SARS-CoV-2 spreads via sputum droplets.We use a specific wave length of UV that reliably kills it at its point of entry into the sputum, while leaving human cells intact, rendering the asymptomatic carrier incapable of transmission, for very little cost <1s. We have partnered with the head of virology at the Ministry of Health at Sheba Medical Center. I am an ME/MD & former NASA scientist, my partner a well published physicist, senior scientist at GE. We anticipate a nonequity grant for $1M in the coming few weeks, and seek investor matching funds in order to accept the grant funds.

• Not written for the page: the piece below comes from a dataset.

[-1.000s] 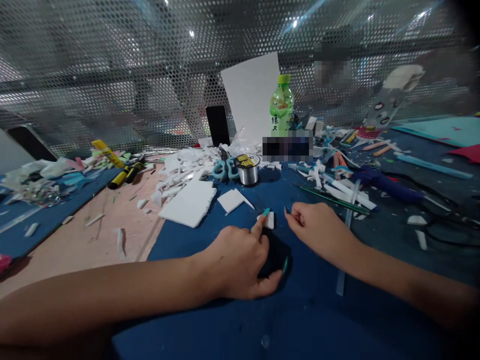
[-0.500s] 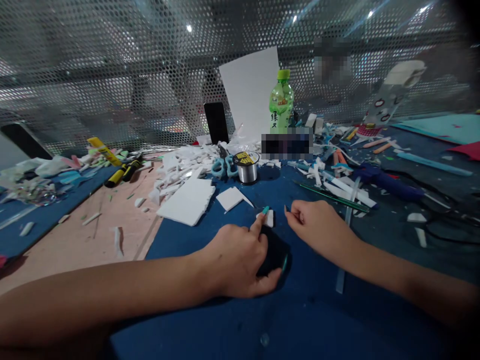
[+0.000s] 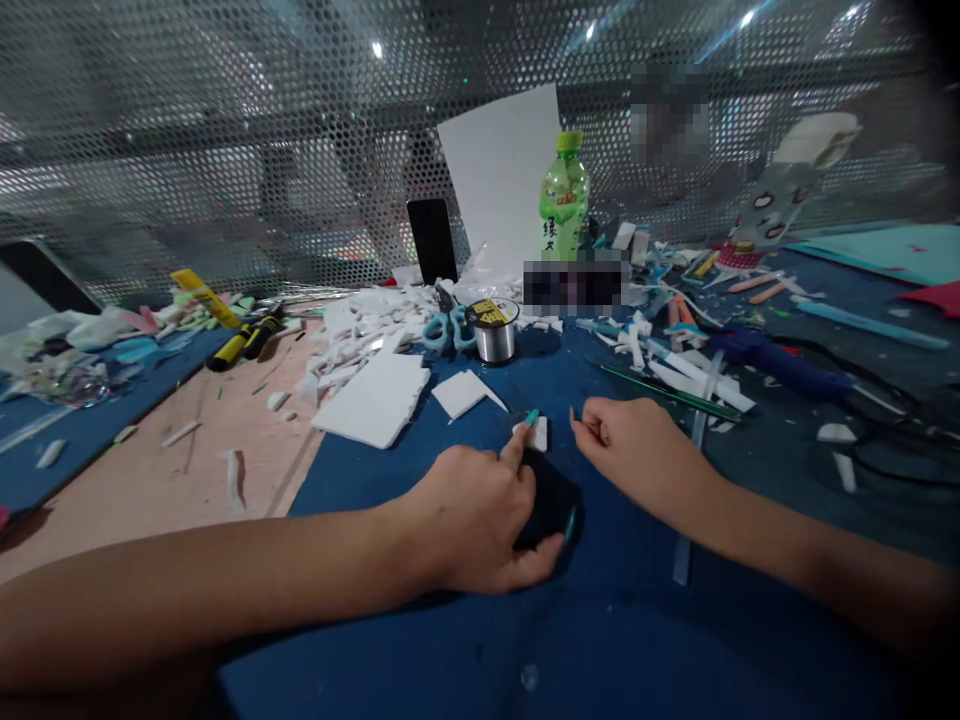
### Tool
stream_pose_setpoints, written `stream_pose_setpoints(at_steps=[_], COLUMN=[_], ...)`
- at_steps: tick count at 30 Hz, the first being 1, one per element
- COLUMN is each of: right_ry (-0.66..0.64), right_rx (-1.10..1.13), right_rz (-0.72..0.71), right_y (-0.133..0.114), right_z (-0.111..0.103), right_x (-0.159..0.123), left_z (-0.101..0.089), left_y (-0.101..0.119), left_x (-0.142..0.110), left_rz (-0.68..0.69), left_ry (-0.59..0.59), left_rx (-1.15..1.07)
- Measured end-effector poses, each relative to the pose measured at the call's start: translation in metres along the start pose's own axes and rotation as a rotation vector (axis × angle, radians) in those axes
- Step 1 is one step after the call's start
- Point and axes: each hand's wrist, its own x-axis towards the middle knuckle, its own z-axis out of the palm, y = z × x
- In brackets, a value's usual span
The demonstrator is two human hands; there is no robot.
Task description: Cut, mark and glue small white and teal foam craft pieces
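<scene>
My left hand (image 3: 480,520) rests on the blue mat with its index finger stretched out, the tip pressing on a small white foam piece (image 3: 540,436). Its thumb reaches out to the side, while the other fingers look curled under. Just right of that piece, my right hand (image 3: 637,450) is closed, fingertips pinched together. Whatever it may hold is hidden or too small to make out. Beyond the left hand lie a square white foam piece (image 3: 459,394) and a larger white foam sheet (image 3: 375,400).
Blue-handled scissors (image 3: 442,330) and a wire spool (image 3: 495,340) stand behind the foam. Further back are a green bottle (image 3: 564,195), a phone (image 3: 432,242) and a heap of white scraps (image 3: 352,340). On the right lie a green pen (image 3: 671,391) and a blue glue gun (image 3: 780,362) with its cable.
Both hands stay almost where they were, the left index finger still on the small foam piece. The view has shifted very slightly.
</scene>
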Motion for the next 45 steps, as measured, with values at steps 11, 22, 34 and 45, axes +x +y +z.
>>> stream_pose_setpoints(at_steps=[11,22,34,45], right_ry=[-0.008,-0.029,-0.02,-0.024], right_rx=[0.019,0.084,0.123,0.262], right_rz=[0.013,0.042,0.03,0.046], right_y=[0.0009,0.0006,0.0001,-0.001], right_z=[0.0023,-0.0016,-0.0033,-0.0056], right_x=[-0.0006,-0.0011,-0.0023,-0.0057], left_z=[0.0009,0.0005,0.0003,0.0013], left_y=[-0.0008,-0.0009,0.0001,0.0001], left_x=[0.0012,0.0003,-0.0002,0.0007], left_rz=[-0.01,-0.016,-0.026,-0.038], left_ry=[0.0,-0.006,-0.008,0.002], left_rx=[-0.008,-0.006,-0.027,-0.02])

Research validated concept, need to continue animal and human tissue testing prior to FDA application for clinical use. Approximate timeline to market. 2 years.
The corona virus has made us aware of the dangers of asymptomatic transmission. The long asymptomatic incubation period of the corona virus will inevitably continue to spread the virus until 1. most of the population has been vaccinated or recovered, or 2. we find a way to stop transmission.
Solution (product or service)
We at Viror may have discovered a safe and effective way to eradicate fr om the virus (and antibiotic resistant bacteria) by stopping it from entering into the sputum. Viror uses a UV spectrum at a specific frequency range, that has repeatedly demonstrated deactivation of the virus while leaving human tissue unharmed. Our device is designed to be used at the point of care, immediately after swabbing an individual for testing. It exposes the naso and oropharynx, wh ere the virus is transmitted through the sputum, to a very brief 'zap' of UVC which immediately creates dimers in the DNA of the virus, inactivating it, while leaving human tissues unharmed.
There are several application of UVC devices being used to disinfect airplanes, hospitals, and medical equipment. UVC has been successfully used experimentally to heal human tissue on post surgical tissues to both disinfect as well as to hasten wound healing. The discovery in this specific range of UVC as not being pathogenic to human tissue is a very recent discovery, thus currently to the best of our knowledge there are no devices that have been used for in vivo application.
Advantages or differentiators
Well, unfortunately, we are trailblazers in this area. This may be an advantage, but it is certainly a disadvantage. We have extensive animal and human tests that must be performed over the next 2 years before we will begin likely an FDA class III PMA application. However, if this device proves to be safe and effective, there are extensive clinical applications for not just stopping transmission of emerging viruses and the flu, but may also be effective for the common cold and as an alternative or supplementary treatment for antibiotic resistant bacteria.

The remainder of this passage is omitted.